◆ **Work request**: Repeat the data in full. No line may differ from the original.

◆ **Dataset extract**:
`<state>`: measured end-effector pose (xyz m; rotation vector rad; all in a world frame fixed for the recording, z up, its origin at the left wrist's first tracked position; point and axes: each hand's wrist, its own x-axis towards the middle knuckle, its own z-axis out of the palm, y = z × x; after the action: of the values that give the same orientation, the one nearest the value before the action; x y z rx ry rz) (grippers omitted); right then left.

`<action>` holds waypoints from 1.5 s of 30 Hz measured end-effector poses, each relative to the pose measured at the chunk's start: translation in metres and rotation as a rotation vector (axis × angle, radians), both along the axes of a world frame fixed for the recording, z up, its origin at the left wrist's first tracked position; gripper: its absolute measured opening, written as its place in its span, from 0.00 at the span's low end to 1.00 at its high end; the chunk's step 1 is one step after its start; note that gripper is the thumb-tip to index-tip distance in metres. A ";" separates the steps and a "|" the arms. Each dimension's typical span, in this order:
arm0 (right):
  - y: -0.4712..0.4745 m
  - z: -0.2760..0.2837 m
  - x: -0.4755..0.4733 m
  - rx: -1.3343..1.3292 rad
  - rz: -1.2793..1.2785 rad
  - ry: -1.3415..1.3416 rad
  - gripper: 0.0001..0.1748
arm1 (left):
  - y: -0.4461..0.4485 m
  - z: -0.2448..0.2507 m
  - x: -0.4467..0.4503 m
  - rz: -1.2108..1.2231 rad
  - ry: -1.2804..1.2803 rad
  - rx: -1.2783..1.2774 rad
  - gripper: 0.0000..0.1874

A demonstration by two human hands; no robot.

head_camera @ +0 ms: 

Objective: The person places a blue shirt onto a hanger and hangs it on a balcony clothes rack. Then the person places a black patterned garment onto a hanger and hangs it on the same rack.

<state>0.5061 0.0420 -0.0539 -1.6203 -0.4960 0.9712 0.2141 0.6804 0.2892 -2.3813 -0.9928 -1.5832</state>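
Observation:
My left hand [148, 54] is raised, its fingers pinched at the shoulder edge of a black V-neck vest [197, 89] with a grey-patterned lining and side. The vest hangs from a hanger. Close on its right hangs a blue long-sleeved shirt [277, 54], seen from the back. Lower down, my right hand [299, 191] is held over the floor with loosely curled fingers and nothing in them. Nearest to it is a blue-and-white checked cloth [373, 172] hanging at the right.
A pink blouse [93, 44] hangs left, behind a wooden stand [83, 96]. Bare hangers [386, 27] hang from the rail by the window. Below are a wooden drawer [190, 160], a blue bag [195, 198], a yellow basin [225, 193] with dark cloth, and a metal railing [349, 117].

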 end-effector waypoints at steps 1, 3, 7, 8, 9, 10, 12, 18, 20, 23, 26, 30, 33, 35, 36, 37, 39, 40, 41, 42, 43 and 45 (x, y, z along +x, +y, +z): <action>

◆ **Response for this exercise**:
`<state>`: measured end-effector pose (xyz m; rotation vector rad; all in a world frame fixed for the recording, z up, its origin at the left wrist's first tracked position; point and axes: each hand's wrist, its own x-axis towards the middle knuckle, its own z-axis out of the palm, y = z × x; after the action: of the values that give the same orientation, the one nearest the value before the action; x y z rx ry rz) (grippers omitted); right then left.

`<action>` holds waypoints from 1.5 s of 30 Hz measured end-effector poses, each relative to the pose measured at the chunk's start: translation in metres and rotation as a rotation vector (axis × angle, radians), both along the axes of a world frame fixed for the recording, z up, its origin at the left wrist's first tracked position; gripper: its absolute measured opening, written as its place in its span, from 0.00 at the span's low end to 1.00 at its high end; the chunk's step 1 is one step after its start; note that gripper is the thumb-tip to index-tip distance in metres. A ";" separates the steps and a "|" the arms. Each dimension's typical span, in this order:
arm0 (right):
  - y: -0.4712..0.4745 m
  - z: -0.2760..0.2837 m
  - x: -0.4755..0.4733 m
  - rx: -1.3343..1.3292 rad
  - rz: -1.2793..1.2785 rad
  - ry: -1.3415..1.3416 rad
  - gripper: 0.0001..0.1748
arm1 (left):
  - y: -0.4461..0.4485 m
  - z: -0.2448..0.2507 m
  - x: -0.4467..0.4503 m
  - rz: -1.2108..1.2231 rad
  - ry: -1.2804..1.2803 rad
  - rx: -1.2783..1.2774 rad
  - gripper: 0.0000..0.1874

A demonstration by two human hands; no robot.

head_camera @ +0 ms: 

Objective: The person places a blue shirt onto a hanger and hangs it on a balcony clothes rack. Then the person places a black patterned garment onto a hanger and hangs it on the same rack.

<state>0.5061 0.0420 -0.0539 -1.6203 -0.4960 0.9712 0.2141 0.6804 0.2892 -2.3813 -0.9928 -1.5832</state>
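Observation:
My left hand [148, 54] is raised, its fingers pinched at the shoulder edge of a black V-neck vest [197, 89] with a grey-patterned lining and side. The vest hangs from a hanger. Close on its right hangs a blue long-sleeved shirt [277, 54], seen from the back. Lower down, my right hand [299, 191] is held over the floor with loosely curled fingers and nothing in them. Nearest to it is a blue-and-white checked cloth [373, 172] hanging at the right.
A pink blouse [93, 44] hangs left, behind a wooden stand [83, 96]. Bare hangers [386, 27] hang from the rail by the window. Below are a wooden drawer [190, 160], a blue bag [195, 198], a yellow basin [225, 193] with dark cloth, and a metal railing [349, 117].
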
 end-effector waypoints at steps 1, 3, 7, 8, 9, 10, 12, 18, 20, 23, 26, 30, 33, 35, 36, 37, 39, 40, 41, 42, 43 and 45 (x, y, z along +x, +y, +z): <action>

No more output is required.